* **DATASET SECTION**:
________________________

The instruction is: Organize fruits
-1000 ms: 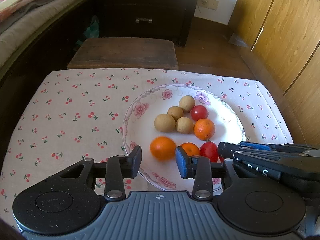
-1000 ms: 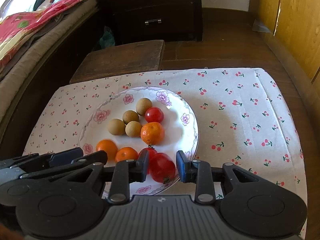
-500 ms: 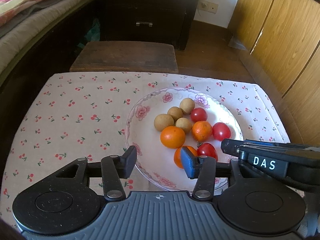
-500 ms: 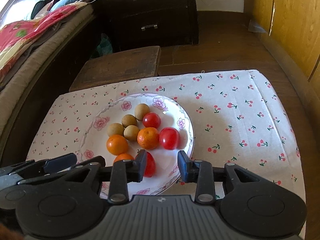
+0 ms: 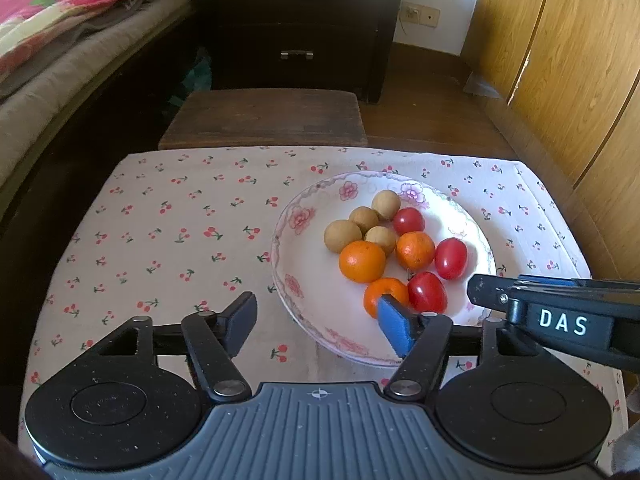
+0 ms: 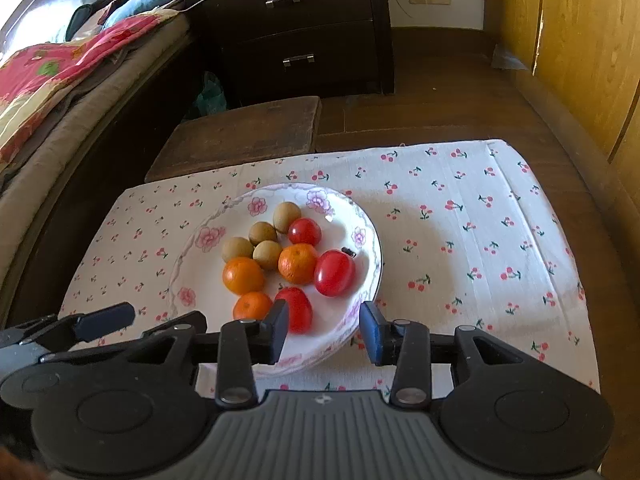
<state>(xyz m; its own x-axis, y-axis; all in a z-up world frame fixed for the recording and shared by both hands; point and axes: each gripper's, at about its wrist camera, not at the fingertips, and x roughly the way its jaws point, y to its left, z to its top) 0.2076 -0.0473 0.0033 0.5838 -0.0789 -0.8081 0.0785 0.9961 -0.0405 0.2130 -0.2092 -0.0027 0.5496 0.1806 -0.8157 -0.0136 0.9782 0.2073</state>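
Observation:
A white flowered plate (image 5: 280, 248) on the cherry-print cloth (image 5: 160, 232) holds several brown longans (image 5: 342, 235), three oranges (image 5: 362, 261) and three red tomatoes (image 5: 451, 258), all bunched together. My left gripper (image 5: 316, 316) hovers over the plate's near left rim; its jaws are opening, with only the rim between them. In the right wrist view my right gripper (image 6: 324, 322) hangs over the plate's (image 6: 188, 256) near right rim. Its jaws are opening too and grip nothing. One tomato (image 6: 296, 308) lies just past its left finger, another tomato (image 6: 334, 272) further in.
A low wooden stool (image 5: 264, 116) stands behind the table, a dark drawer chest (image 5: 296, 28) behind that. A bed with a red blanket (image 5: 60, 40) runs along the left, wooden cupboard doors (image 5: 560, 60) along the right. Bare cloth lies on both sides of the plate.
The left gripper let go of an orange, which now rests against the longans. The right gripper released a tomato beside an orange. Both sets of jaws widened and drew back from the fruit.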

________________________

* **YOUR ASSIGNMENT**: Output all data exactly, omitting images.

* **RESULT FOR THIS EXERCISE**:
The instruction is: Organize fruits
-1000 ms: 
-1000 ms: 
-500 ms: 
-500 ms: 
+0 ms: 
+0 ms: 
<state>(xyz m; its own x-axis, y-axis; all in a z-up world frame fixed for the recording and shared by both hands; point and axes: each gripper's, at about its wrist camera, not at the fingertips, and x roughly the way its jaws point, y to its left, z to its top) 0.2076 -0.0473 0.0033 0.5838 -0.0789 -0.8081 0.0785 0.9961 -0.0405 0.2130 -0.2092 -0.0027 0.5496 0.1806 -0.8157 -0.0136 0.9782 0.2073</state>
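Observation:
A white flowered plate (image 5: 280, 248) on the cherry-print cloth (image 5: 160, 232) holds several brown longans (image 5: 342, 235), three oranges (image 5: 362, 261) and three red tomatoes (image 5: 451, 258), all bunched together. My left gripper (image 5: 316, 316) hovers over the plate's near left rim; its jaws are opening, with only the rim between them. In the right wrist view my right gripper (image 6: 324, 322) hangs over the plate's (image 6: 188, 256) near right rim. Its jaws are opening too and grip nothing. One tomato (image 6: 296, 308) lies just past its left finger, another tomato (image 6: 334, 272) further in.
A low wooden stool (image 5: 264, 116) stands behind the table, a dark drawer chest (image 5: 296, 28) behind that. A bed with a red blanket (image 5: 60, 40) runs along the left, wooden cupboard doors (image 5: 560, 60) along the right. Bare cloth lies on both sides of the plate.
The left gripper let go of an orange, which now rests against the longans. The right gripper released a tomato beside an orange. Both sets of jaws widened and drew back from the fruit.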

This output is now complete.